PROVIDED MATERIAL.
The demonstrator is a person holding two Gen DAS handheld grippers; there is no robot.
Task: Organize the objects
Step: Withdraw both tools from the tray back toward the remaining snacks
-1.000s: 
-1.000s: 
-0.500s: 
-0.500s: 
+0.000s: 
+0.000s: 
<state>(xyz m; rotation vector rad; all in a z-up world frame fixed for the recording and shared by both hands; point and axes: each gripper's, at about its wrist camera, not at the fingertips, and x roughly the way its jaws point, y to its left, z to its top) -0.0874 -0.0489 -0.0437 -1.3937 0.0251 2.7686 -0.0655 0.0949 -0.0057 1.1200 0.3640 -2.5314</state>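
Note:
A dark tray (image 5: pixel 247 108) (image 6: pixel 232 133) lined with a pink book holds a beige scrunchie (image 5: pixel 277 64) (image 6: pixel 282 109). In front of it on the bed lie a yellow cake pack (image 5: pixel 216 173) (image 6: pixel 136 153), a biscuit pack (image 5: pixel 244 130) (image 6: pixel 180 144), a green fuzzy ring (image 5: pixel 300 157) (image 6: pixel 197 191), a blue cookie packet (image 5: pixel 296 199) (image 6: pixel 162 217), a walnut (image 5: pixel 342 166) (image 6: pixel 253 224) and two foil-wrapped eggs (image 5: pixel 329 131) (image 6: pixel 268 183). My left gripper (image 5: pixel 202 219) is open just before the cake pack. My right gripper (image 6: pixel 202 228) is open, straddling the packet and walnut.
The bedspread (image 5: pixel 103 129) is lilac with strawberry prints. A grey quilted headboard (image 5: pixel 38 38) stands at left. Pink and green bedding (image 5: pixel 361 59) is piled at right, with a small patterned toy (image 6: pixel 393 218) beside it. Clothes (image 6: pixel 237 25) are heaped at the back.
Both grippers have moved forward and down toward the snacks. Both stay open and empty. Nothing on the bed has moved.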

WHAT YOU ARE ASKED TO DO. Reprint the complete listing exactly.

WORKED SOLUTION.
The demonstrator is a person holding two Gen DAS handheld grippers; there is no robot.
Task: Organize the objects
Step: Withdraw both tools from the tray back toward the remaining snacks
-1.000s: 
-1.000s: 
-0.500s: 
-0.500s: 
+0.000s: 
+0.000s: 
<state>(xyz m; rotation vector rad; all in a z-up world frame fixed for the recording and shared by both hands; point and axes: each gripper's, at about its wrist camera, not at the fingertips, and x roughly the way its jaws point, y to its left, z to its top) -0.0874 -0.0489 -0.0437 -1.3937 0.0251 2.7686 -0.0655 0.0949 -0.0057 1.1200 0.3640 -2.5314</state>
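Note:
A dark tray (image 5: pixel 247 108) (image 6: pixel 232 133) lined with a pink book holds a beige scrunchie (image 5: pixel 277 64) (image 6: pixel 282 109). In front of it on the bed lie a yellow cake pack (image 5: pixel 216 173) (image 6: pixel 136 153), a biscuit pack (image 5: pixel 244 130) (image 6: pixel 180 144), a green fuzzy ring (image 5: pixel 300 157) (image 6: pixel 197 191), a blue cookie packet (image 5: pixel 296 199) (image 6: pixel 162 217), a walnut (image 5: pixel 342 166) (image 6: pixel 253 224) and two foil-wrapped eggs (image 5: pixel 329 131) (image 6: pixel 268 183). My left gripper (image 5: pixel 202 219) is open just before the cake pack. My right gripper (image 6: pixel 202 228) is open, straddling the packet and walnut.
The bedspread (image 5: pixel 103 129) is lilac with strawberry prints. A grey quilted headboard (image 5: pixel 38 38) stands at left. Pink and green bedding (image 5: pixel 361 59) is piled at right, with a small patterned toy (image 6: pixel 393 218) beside it. Clothes (image 6: pixel 237 25) are heaped at the back.
Both grippers have moved forward and down toward the snacks. Both stay open and empty. Nothing on the bed has moved.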

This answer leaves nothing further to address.